# [WHAT TO WORK ON]
Go to the line below that has "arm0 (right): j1", print it and each line after it exactly, and stop after the line that has "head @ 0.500"; leave out pictures.

# [MATERIAL FOR THIS TASK]
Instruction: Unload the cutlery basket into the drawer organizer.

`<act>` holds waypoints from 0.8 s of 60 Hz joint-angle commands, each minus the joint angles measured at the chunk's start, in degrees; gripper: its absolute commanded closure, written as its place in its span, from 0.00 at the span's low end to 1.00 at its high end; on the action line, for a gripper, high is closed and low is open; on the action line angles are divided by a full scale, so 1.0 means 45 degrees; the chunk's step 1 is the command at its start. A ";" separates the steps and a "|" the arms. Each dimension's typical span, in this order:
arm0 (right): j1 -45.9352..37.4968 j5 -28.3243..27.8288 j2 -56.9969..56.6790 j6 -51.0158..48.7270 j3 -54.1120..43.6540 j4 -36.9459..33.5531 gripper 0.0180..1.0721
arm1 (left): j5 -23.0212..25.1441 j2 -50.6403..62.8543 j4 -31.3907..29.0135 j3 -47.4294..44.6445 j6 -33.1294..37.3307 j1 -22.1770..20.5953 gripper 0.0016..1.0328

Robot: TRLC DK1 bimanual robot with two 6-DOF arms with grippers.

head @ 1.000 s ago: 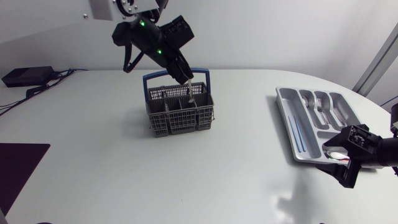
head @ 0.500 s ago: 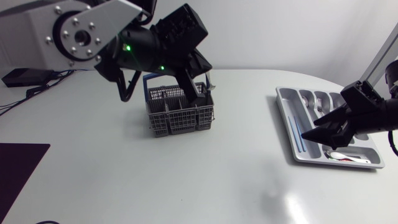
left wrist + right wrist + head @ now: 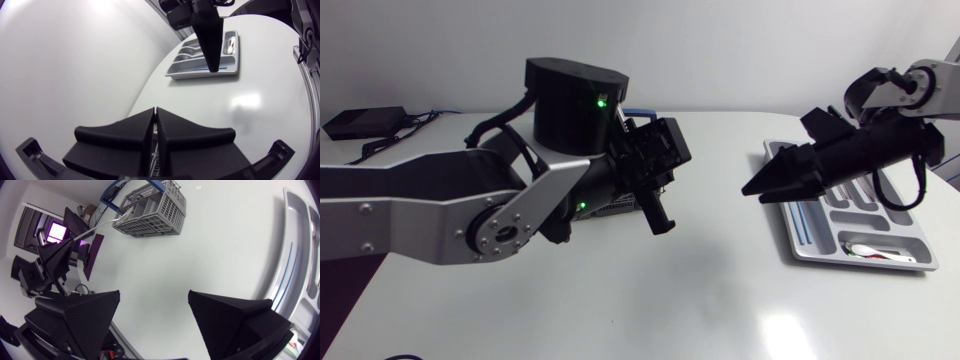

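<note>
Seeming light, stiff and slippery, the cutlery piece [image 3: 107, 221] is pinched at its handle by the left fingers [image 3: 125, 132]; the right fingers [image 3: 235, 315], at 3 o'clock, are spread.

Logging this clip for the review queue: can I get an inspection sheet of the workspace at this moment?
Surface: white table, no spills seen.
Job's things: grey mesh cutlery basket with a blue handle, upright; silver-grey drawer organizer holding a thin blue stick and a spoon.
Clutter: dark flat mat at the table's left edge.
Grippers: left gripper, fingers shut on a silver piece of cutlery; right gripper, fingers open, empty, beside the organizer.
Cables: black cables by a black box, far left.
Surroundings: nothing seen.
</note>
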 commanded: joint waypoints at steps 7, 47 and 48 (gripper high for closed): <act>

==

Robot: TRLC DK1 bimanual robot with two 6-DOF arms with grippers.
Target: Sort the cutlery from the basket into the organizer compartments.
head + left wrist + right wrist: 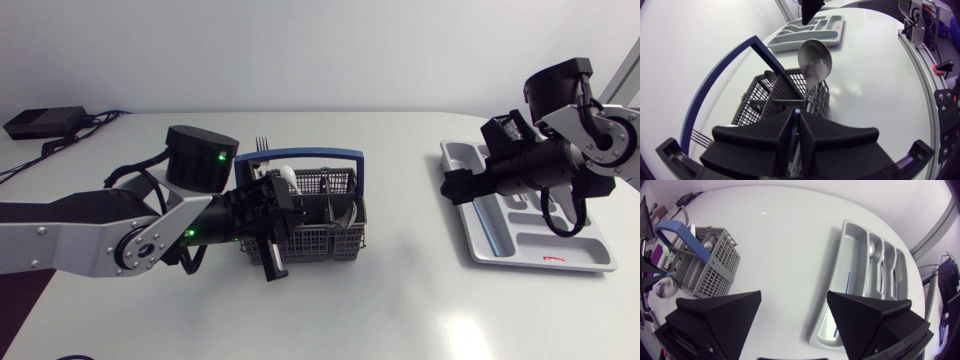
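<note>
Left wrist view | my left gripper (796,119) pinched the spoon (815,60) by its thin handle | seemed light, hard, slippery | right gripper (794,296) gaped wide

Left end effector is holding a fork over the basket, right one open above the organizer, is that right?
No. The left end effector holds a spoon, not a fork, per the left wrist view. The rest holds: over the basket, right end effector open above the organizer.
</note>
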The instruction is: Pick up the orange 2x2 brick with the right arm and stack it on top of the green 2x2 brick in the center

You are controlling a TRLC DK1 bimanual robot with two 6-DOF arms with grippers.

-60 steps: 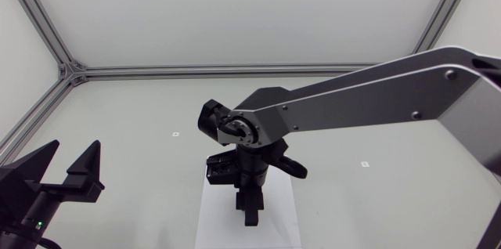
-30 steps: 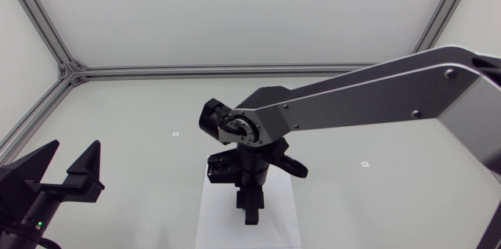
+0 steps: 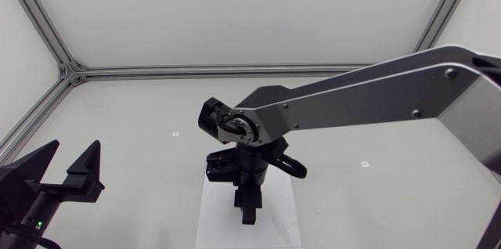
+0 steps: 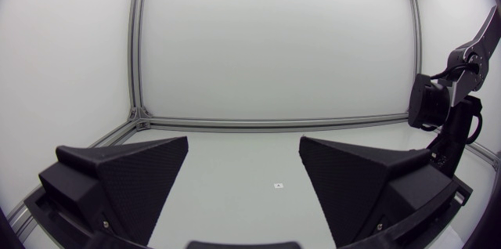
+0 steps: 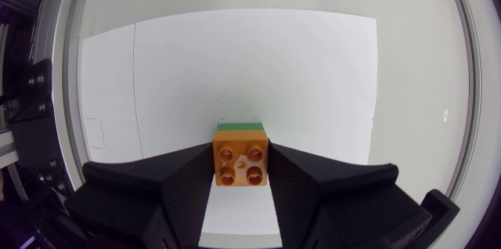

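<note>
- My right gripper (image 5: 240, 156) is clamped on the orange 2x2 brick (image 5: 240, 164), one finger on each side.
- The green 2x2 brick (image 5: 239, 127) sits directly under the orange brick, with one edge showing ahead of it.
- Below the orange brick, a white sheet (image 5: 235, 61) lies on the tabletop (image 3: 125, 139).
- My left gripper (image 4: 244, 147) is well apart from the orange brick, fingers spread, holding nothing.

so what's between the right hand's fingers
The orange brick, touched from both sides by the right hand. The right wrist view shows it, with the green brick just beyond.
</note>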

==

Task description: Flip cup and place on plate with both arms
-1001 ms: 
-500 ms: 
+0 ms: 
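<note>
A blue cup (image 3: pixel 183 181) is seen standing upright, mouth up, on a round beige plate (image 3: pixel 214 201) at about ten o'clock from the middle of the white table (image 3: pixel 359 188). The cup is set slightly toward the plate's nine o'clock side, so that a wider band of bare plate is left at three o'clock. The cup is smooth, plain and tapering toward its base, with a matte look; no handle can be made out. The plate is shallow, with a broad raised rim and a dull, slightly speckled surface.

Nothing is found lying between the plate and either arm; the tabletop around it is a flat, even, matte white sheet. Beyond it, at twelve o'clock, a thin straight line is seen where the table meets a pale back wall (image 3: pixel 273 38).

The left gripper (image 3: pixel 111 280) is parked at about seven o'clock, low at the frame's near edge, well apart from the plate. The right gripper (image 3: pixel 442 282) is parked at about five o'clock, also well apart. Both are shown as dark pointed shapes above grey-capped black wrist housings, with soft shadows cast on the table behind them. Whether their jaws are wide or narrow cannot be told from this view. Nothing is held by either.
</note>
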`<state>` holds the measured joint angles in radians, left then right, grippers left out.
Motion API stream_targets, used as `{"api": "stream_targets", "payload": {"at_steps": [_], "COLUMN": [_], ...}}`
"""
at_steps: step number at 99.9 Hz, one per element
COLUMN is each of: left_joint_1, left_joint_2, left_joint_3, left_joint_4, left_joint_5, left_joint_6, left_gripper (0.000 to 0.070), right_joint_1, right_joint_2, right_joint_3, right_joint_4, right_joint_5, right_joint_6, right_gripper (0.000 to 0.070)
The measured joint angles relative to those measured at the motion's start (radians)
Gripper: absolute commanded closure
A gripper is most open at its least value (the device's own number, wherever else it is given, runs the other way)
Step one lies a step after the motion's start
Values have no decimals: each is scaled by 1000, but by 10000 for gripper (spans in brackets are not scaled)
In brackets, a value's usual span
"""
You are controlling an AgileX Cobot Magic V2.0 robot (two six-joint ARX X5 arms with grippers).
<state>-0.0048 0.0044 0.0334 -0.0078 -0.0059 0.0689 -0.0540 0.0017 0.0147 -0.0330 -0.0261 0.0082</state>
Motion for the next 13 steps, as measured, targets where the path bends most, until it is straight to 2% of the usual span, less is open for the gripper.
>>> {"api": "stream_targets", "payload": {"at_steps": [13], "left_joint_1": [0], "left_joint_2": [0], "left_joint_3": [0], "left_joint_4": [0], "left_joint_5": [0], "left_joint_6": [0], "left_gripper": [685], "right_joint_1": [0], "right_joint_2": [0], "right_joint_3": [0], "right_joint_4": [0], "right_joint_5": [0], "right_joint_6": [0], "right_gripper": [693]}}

# [ANSWER SECTION]
arm0 (right): j1 -45.9352..37.4968 j5 -28.3243..27.8288 j2 -56.9969..56.6790 j6 -51.0158..48.7270 j3 -54.1120..43.6540 j4 -36.9459..33.5531 gripper 0.0180..1.0721
arm1 (left): j5 -23.0212..25.1441 j2 -50.6403..62.8543 j4 -31.3907..29.0135 j3 -47.4294..44.6445 j6 -33.1294..37.3307 j1 -22.1770..20.5953 gripper 0.0016..1.0328

Robot: TRLC DK1 bimanual robot with two 6-DOF arms with grippers.

head @ 1.000 s ago: 
head @ 0.500 s ago: 

For this exercise, nothing more remains to be given.